[[ Input data, beginning ]]

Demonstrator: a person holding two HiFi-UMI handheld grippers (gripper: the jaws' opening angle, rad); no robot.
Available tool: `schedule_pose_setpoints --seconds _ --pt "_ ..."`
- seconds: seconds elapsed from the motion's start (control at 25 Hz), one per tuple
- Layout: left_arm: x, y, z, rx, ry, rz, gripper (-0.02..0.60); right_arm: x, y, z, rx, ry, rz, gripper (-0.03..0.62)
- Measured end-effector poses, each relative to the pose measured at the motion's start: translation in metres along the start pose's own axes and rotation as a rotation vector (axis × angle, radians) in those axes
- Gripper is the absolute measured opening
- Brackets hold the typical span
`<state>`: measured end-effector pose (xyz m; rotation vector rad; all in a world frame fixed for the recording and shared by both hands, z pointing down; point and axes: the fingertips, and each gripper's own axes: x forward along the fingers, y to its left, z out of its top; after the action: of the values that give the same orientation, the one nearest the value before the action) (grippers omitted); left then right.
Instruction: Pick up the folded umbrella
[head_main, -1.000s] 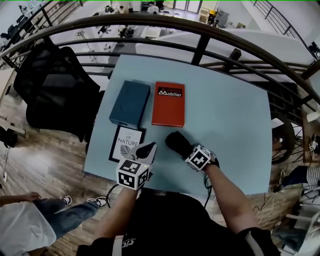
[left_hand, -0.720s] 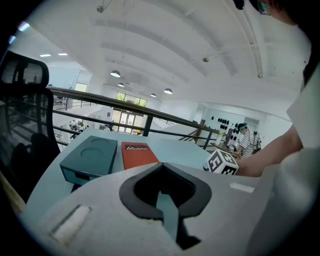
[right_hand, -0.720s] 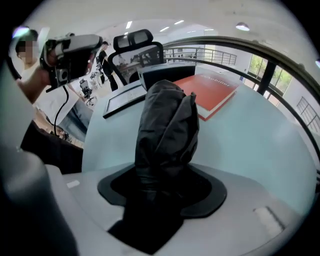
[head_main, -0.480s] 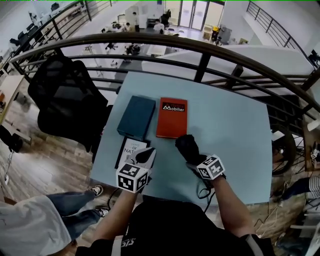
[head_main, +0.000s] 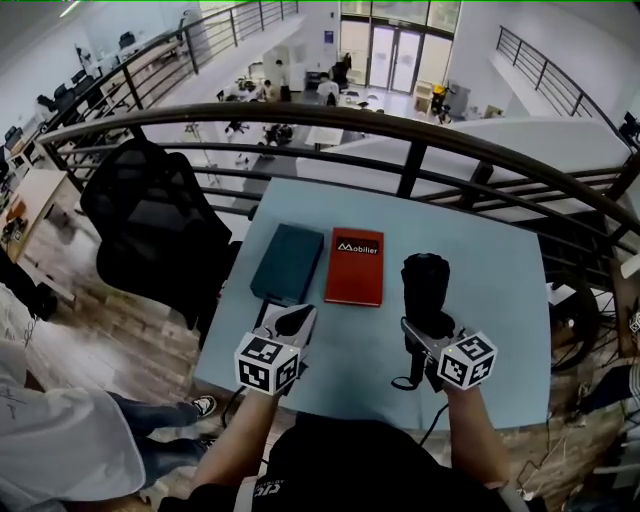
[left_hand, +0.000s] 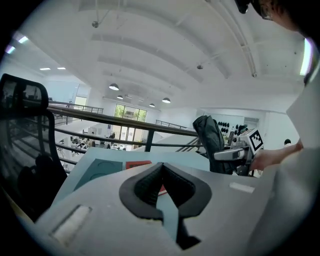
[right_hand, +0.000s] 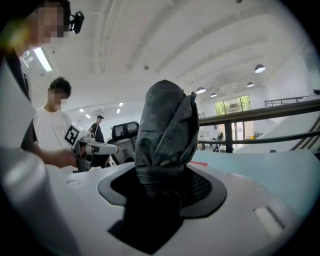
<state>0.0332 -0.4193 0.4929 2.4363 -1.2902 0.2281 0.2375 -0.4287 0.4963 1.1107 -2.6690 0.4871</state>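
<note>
Folded umbrella (head_main: 425, 288) – black, in its sleeve – is clasped by the right gripper (head_main: 428, 332) and held upright above the right half of the table (head_main: 490, 265). In the right gripper view the umbrella (right_hand: 165, 132) is seen rising from between the jaws of the right gripper (right_hand: 161, 186), which are pressed against its lower part on both sides. From the left gripper view it (left_hand: 212, 142) is seen standing tall beside the marker cube of that tool.

A dark curved railing (head_main: 400, 124) is drawn across the far side of the scene, with an open hall below it. The pale blue table is set just inside the railing. A black mesh chair (head_main: 160, 232) is placed at the table's left edge. Two books are laid side by side near the table's middle: a teal book (head_main: 288, 263) on the left and a red book (head_main: 355, 267) just to its right, the latter near the umbrella but apart from it.

The left gripper (head_main: 296, 321) is held low over the near left part of the table, in front of the teal book. In its own view the left gripper (left_hand: 163, 184) is shown with its pads brought together at the tips – nothing is caught between them, and only the table surface is seen through the small gap behind.
</note>
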Motion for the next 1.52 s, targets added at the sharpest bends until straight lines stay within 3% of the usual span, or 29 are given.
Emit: schedule_pose_setpoints --seconds 0.28,0.72,1.52 --pt "-0.007 -0.002 0.031 0.026 -0.054 0.001 0.000 -0.040 0.011 0.074 -0.025 -0.243 -0.053 0.255" --pt "-0.011 -0.011 0.061 0.102 -0.106 -0.002 0.000 -0.087 0.026 0.115 -0.085 -0.399 -0.108 0.255" --pt "-0.019 -0.016 0.059 0.104 -0.117 0.013 0.000 -0.086 0.036 0.098 -0.102 -0.371 -0.082 0.253"
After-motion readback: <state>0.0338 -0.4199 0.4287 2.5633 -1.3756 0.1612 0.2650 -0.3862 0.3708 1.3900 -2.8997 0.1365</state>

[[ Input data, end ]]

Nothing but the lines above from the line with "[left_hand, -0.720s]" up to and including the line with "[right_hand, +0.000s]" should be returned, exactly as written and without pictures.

*Solution below*:
[left_hand, -0.720s] 
[right_hand, -0.720s] 
[head_main, -0.480s] 
[head_main, +0.000s] 
[left_hand, +0.000s] 
[right_hand, +0.000s] 

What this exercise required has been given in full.